**YOUR GOAL**: Copy out each line below that has the word "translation" in it.

##### TASK MATERIAL

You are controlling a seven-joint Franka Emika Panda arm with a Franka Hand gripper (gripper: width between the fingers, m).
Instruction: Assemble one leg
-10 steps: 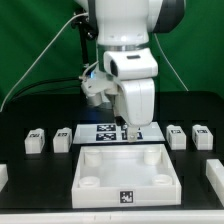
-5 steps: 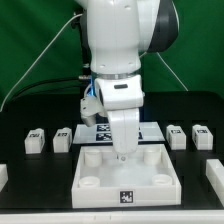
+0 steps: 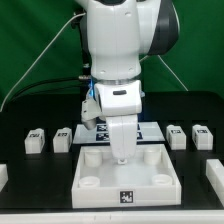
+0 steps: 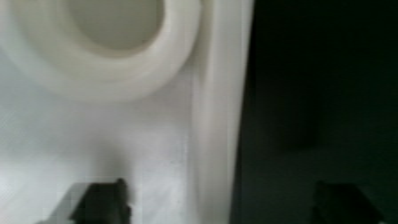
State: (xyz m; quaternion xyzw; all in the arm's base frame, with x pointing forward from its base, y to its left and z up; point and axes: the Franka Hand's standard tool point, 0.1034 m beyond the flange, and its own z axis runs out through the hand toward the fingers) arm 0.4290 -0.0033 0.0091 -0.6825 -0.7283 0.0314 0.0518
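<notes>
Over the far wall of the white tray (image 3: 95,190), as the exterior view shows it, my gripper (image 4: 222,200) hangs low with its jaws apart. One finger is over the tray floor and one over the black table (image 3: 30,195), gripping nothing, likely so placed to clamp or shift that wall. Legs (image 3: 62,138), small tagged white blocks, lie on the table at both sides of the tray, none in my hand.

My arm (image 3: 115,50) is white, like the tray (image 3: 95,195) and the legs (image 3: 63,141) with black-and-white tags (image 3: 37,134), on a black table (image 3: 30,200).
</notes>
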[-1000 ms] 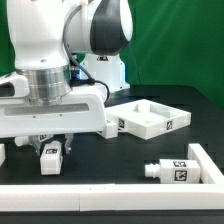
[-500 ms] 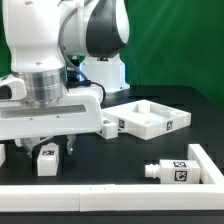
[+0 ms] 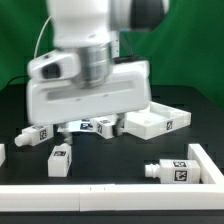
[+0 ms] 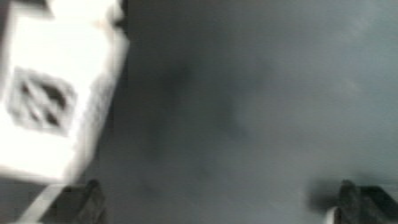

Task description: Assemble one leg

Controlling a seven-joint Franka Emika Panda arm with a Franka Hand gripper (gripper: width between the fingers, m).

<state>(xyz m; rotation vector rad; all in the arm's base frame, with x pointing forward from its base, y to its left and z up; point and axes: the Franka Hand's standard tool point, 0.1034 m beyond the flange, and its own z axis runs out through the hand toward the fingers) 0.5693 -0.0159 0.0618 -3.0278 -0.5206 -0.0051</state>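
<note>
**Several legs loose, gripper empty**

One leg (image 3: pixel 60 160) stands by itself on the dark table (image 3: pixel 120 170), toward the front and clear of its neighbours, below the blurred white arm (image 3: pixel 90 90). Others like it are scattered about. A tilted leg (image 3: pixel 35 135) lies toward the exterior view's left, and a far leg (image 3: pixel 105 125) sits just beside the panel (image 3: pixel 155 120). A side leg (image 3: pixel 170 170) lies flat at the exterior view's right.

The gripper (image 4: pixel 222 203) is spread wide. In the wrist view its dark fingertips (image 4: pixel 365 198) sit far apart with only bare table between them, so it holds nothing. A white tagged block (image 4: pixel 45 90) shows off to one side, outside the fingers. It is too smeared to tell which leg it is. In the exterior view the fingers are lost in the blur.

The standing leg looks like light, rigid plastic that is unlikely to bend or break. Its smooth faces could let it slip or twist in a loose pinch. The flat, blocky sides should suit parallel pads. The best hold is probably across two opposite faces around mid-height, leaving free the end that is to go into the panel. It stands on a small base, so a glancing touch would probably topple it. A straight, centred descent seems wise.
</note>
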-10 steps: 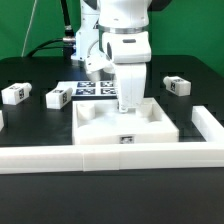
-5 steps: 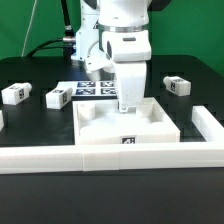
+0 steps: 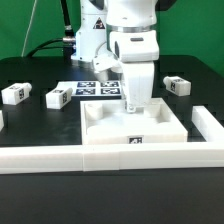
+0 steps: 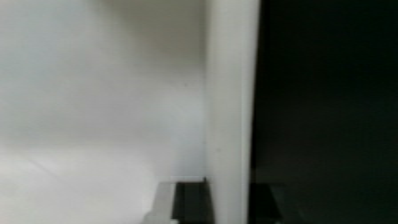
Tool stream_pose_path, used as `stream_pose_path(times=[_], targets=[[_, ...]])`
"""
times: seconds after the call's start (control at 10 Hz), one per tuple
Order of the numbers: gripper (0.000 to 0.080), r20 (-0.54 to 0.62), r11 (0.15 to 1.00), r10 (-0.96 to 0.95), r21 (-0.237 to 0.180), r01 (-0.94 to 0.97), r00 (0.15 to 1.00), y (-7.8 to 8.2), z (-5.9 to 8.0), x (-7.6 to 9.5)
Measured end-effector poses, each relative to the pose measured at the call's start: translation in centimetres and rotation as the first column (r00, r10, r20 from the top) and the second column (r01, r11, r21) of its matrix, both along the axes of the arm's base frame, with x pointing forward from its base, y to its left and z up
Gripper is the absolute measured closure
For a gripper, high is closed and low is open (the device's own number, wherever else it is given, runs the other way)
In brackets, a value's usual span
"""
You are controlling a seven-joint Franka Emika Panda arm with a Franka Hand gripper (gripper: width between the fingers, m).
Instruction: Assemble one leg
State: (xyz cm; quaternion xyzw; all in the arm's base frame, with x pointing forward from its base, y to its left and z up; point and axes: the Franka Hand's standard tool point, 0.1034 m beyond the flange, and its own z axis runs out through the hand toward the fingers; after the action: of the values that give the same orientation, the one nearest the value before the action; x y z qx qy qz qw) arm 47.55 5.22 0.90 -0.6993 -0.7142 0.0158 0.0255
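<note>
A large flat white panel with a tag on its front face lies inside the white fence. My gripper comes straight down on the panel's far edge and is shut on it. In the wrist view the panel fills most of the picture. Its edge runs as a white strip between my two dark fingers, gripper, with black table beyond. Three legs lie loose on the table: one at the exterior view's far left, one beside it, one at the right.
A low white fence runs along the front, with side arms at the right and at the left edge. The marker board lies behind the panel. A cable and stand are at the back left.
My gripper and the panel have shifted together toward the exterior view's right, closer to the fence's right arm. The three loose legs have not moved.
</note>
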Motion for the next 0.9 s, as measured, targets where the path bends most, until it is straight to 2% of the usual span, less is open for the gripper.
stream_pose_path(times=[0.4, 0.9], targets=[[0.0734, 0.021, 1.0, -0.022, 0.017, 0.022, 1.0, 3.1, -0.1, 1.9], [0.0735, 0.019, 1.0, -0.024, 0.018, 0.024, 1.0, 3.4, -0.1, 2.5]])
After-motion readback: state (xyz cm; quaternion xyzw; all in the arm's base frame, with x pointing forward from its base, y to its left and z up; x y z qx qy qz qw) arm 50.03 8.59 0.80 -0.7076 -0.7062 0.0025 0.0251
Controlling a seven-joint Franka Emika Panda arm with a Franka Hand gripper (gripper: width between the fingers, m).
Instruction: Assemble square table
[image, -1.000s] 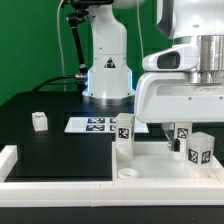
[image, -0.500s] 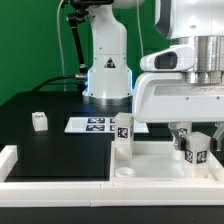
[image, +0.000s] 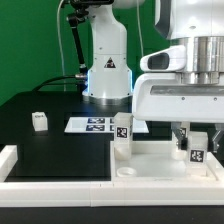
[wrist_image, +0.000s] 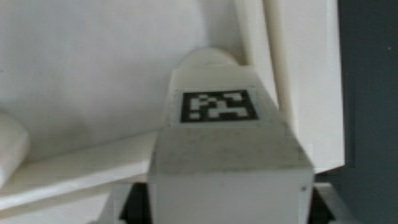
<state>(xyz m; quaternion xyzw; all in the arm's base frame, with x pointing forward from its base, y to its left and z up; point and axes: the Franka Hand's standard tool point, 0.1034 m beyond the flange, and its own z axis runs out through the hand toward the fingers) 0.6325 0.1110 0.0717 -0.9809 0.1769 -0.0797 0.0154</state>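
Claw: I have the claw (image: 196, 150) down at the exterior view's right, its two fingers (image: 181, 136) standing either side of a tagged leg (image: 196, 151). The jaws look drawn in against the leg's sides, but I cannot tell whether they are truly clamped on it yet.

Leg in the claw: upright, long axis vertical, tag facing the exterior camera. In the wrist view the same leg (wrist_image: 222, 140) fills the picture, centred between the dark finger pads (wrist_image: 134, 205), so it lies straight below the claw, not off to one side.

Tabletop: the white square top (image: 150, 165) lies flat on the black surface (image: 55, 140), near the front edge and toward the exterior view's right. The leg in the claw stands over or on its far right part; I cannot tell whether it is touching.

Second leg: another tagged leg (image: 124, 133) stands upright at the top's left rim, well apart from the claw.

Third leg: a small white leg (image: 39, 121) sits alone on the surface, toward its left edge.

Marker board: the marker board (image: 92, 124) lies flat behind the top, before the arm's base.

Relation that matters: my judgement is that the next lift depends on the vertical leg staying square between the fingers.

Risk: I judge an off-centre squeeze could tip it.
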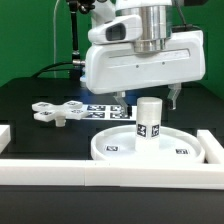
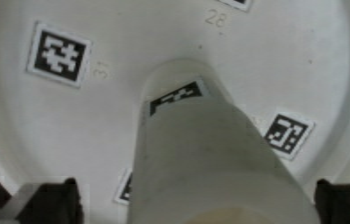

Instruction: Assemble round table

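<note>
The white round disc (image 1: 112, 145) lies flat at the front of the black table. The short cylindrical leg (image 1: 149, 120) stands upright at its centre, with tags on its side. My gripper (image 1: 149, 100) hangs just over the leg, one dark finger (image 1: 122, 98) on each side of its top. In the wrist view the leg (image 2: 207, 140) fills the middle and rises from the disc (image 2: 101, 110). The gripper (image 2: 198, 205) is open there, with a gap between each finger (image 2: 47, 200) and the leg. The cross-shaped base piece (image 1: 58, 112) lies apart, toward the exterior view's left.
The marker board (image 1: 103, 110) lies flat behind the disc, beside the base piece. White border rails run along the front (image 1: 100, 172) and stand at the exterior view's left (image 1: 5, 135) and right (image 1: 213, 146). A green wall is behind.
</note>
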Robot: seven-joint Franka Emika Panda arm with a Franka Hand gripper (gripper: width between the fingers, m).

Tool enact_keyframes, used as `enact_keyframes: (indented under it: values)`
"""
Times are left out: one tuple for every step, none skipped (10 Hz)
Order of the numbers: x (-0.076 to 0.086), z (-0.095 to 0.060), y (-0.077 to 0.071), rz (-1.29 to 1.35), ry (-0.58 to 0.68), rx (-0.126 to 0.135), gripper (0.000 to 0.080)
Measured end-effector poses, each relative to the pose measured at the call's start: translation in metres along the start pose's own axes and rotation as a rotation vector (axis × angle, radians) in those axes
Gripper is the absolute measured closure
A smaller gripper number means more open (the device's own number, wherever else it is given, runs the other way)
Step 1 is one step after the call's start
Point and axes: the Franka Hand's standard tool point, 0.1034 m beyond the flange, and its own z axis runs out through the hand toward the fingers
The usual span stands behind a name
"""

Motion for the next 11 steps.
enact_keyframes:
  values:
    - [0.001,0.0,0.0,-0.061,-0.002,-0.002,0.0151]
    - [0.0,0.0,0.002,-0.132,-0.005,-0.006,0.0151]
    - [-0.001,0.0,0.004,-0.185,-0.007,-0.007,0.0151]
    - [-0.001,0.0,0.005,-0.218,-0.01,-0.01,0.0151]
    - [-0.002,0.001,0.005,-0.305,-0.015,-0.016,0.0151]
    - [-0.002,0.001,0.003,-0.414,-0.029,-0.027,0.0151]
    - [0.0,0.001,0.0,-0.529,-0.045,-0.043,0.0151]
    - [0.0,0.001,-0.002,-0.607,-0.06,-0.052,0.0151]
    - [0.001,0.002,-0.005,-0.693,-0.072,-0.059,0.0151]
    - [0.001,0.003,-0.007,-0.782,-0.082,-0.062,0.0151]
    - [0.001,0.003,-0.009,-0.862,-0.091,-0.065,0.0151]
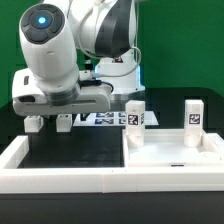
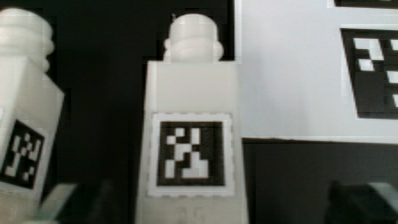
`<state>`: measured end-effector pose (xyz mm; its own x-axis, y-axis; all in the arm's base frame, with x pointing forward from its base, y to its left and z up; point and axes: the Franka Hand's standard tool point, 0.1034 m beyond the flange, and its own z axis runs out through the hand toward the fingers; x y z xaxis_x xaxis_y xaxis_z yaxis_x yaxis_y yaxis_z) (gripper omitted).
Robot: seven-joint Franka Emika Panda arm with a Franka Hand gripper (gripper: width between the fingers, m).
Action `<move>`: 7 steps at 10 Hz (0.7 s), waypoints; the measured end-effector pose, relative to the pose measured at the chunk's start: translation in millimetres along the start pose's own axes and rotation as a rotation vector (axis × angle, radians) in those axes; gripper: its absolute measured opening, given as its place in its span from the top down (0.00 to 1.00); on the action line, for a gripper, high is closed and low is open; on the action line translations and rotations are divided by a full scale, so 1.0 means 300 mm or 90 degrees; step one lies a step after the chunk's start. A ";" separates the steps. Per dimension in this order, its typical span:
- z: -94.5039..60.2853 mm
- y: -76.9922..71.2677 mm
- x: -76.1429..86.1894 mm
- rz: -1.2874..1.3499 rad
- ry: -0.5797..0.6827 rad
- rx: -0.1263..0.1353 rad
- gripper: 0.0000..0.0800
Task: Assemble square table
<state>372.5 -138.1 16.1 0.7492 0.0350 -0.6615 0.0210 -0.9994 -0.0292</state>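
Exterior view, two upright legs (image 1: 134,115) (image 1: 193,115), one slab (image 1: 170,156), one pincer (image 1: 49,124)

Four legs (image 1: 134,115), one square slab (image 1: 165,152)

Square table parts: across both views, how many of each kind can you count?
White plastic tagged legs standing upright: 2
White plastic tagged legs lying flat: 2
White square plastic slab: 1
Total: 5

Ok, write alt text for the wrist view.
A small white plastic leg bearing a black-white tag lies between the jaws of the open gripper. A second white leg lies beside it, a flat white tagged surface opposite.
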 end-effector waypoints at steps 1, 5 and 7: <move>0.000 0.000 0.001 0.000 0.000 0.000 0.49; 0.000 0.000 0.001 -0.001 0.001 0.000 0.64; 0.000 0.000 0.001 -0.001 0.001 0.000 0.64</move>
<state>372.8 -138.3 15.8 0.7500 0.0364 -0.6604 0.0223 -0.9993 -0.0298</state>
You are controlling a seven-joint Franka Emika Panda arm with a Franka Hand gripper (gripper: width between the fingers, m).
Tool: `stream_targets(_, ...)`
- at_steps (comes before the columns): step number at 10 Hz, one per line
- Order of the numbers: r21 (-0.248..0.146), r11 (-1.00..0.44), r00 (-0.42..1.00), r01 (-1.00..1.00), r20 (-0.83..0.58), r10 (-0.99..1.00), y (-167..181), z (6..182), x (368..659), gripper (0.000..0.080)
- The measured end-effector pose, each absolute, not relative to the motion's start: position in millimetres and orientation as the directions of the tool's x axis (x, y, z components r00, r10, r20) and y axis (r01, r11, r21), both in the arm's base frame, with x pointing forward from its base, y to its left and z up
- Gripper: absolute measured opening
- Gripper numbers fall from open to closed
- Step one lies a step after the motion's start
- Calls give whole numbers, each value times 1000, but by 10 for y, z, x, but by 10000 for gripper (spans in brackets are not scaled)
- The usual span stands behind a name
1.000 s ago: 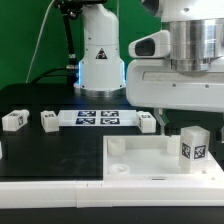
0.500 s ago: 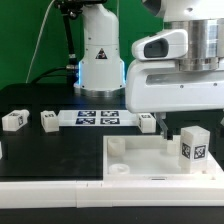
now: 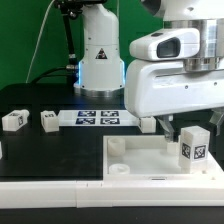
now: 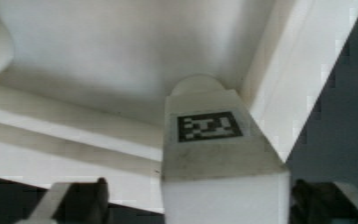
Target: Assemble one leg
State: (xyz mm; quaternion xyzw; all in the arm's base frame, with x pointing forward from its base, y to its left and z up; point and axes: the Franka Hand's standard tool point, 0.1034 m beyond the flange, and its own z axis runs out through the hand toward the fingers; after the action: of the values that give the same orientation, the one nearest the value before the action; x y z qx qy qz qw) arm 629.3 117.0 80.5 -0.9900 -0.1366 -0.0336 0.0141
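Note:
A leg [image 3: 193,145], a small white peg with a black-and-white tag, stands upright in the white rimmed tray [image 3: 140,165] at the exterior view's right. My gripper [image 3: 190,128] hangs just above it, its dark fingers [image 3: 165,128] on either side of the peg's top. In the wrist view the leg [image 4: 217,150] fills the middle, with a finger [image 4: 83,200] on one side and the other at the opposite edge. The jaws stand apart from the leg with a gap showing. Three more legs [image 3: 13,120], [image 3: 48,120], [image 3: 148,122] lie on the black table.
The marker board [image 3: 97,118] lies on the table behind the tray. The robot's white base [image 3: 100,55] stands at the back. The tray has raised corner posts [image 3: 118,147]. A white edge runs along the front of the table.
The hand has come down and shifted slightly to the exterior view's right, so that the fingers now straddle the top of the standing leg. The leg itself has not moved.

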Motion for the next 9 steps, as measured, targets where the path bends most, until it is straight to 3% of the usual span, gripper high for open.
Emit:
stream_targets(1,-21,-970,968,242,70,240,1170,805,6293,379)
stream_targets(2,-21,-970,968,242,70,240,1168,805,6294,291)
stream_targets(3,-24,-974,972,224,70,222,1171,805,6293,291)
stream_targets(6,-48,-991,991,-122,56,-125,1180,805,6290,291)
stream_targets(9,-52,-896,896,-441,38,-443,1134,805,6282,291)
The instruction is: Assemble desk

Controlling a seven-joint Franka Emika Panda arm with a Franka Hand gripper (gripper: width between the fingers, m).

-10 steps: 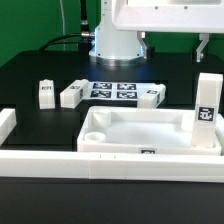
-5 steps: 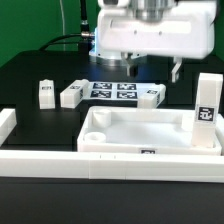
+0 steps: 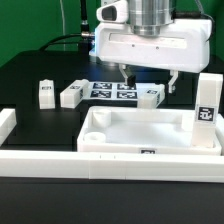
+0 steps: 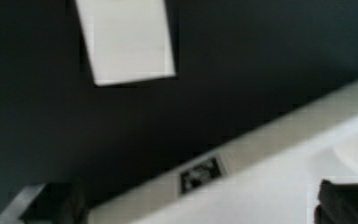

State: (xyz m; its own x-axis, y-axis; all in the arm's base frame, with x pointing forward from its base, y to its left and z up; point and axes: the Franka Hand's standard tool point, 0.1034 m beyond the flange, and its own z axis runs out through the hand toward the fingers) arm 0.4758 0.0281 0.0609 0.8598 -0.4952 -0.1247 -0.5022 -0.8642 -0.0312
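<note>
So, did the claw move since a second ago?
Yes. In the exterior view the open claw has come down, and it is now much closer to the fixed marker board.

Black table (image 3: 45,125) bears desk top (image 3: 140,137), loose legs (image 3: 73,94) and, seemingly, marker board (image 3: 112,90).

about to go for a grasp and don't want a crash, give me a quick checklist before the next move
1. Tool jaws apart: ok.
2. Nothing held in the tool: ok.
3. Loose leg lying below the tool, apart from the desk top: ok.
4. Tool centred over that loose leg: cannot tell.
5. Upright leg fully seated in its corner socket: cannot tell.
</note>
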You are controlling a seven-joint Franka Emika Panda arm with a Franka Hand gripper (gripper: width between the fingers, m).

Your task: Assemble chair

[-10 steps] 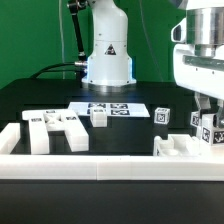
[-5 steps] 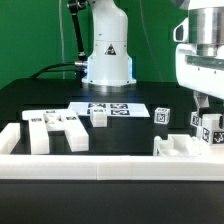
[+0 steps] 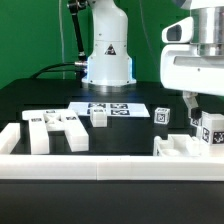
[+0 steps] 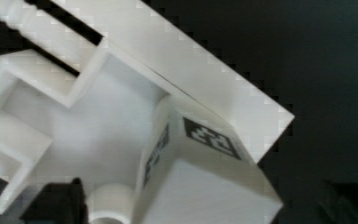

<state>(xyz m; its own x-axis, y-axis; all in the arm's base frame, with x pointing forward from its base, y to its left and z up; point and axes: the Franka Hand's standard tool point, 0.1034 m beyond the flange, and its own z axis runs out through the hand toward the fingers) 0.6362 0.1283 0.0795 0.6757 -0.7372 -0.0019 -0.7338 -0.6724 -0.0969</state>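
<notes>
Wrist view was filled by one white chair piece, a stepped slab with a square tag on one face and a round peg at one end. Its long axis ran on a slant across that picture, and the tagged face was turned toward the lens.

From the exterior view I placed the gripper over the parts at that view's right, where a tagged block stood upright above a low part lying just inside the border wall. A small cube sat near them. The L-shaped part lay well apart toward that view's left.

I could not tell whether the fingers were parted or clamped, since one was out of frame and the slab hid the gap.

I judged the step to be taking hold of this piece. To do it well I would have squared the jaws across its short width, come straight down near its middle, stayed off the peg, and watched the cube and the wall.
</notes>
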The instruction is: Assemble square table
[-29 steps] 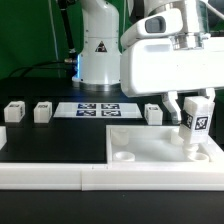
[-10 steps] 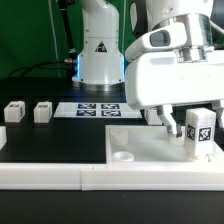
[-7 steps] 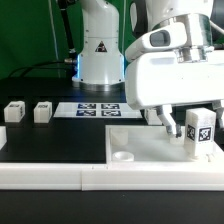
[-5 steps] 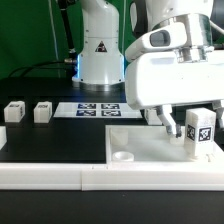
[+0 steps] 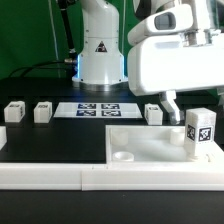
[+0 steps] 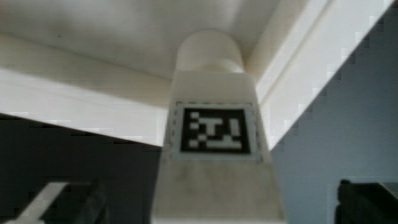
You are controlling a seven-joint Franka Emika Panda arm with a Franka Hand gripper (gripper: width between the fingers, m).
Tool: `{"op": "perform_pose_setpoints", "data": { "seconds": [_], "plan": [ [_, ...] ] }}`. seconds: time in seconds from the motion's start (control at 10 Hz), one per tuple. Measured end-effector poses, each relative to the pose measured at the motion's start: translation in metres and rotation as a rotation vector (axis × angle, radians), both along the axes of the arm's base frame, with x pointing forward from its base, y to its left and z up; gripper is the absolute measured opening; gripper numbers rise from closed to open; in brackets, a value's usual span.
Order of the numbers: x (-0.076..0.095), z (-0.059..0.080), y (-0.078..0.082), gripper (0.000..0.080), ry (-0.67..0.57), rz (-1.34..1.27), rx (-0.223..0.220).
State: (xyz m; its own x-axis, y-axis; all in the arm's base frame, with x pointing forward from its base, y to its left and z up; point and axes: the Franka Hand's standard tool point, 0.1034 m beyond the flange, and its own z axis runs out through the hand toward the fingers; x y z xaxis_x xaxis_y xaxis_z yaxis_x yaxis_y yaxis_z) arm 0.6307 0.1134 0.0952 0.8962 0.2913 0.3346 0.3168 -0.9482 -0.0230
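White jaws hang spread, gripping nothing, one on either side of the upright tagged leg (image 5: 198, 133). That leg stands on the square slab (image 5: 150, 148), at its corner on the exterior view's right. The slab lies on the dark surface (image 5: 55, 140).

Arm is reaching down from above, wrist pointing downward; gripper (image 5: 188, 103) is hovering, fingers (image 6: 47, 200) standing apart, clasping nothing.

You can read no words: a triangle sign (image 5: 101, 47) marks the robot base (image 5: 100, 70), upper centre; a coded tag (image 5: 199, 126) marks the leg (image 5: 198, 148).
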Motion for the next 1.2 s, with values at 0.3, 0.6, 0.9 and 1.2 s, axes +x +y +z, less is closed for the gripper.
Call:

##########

**SOLUTION TO THE PROBLEM**:
Measured end-effector poses, each relative to the pose measured at the call's start: translation in centimetres and rotation as the first column (r00, r10, r20 from the top) and the second column (r01, r11, r21) of its matrix, both along the axes of the arm's base frame, with x pointing forward from its base, y to its left and z up
Measured end-effector poses, each relative to the pose measured at the call's start: translation in metres along the start pose's own axes and rotation as a rotation vector (axis × angle, radians) in those axes
Action `<move>`: 7 steps at 10 Hz (0.7 s), waypoints; the measured end-effector pose, relative to the pose measured at the chunk's start: translation in millimetres along the start pose's own axes and rotation as a rotation vector (axis × angle, radians) in those axes; gripper: its absolute measured opening, given as its place in its span from the top down (0.00 to 1.00); on the action line, for a gripper, high is closed and low is open; on the action line translations and rotations are divided by a full scale, so 1.0 means 300 mm or 90 degrees; step one lies a step after the chunk's start. A ";" separates the steps. Per dimension in this order, its typical span:
Tool: `{"op": "perform_pose_setpoints", "data": { "seconds": [_], "plan": [ [_, ...] ] }}`. seconds: time in seconds from the motion's start (control at 10 Hz), one per tuple. Measured end-effector poses, each relative to the pose measured at the motion's start: translation in metres and rotation as a rotation vector (axis × angle, radians), both along the axes of the arm's base frame, with x pointing forward from its base, y to its left and z up; gripper is the absolute measured opening; gripper numbers rise from closed to open; in brackets, a value's usual span.

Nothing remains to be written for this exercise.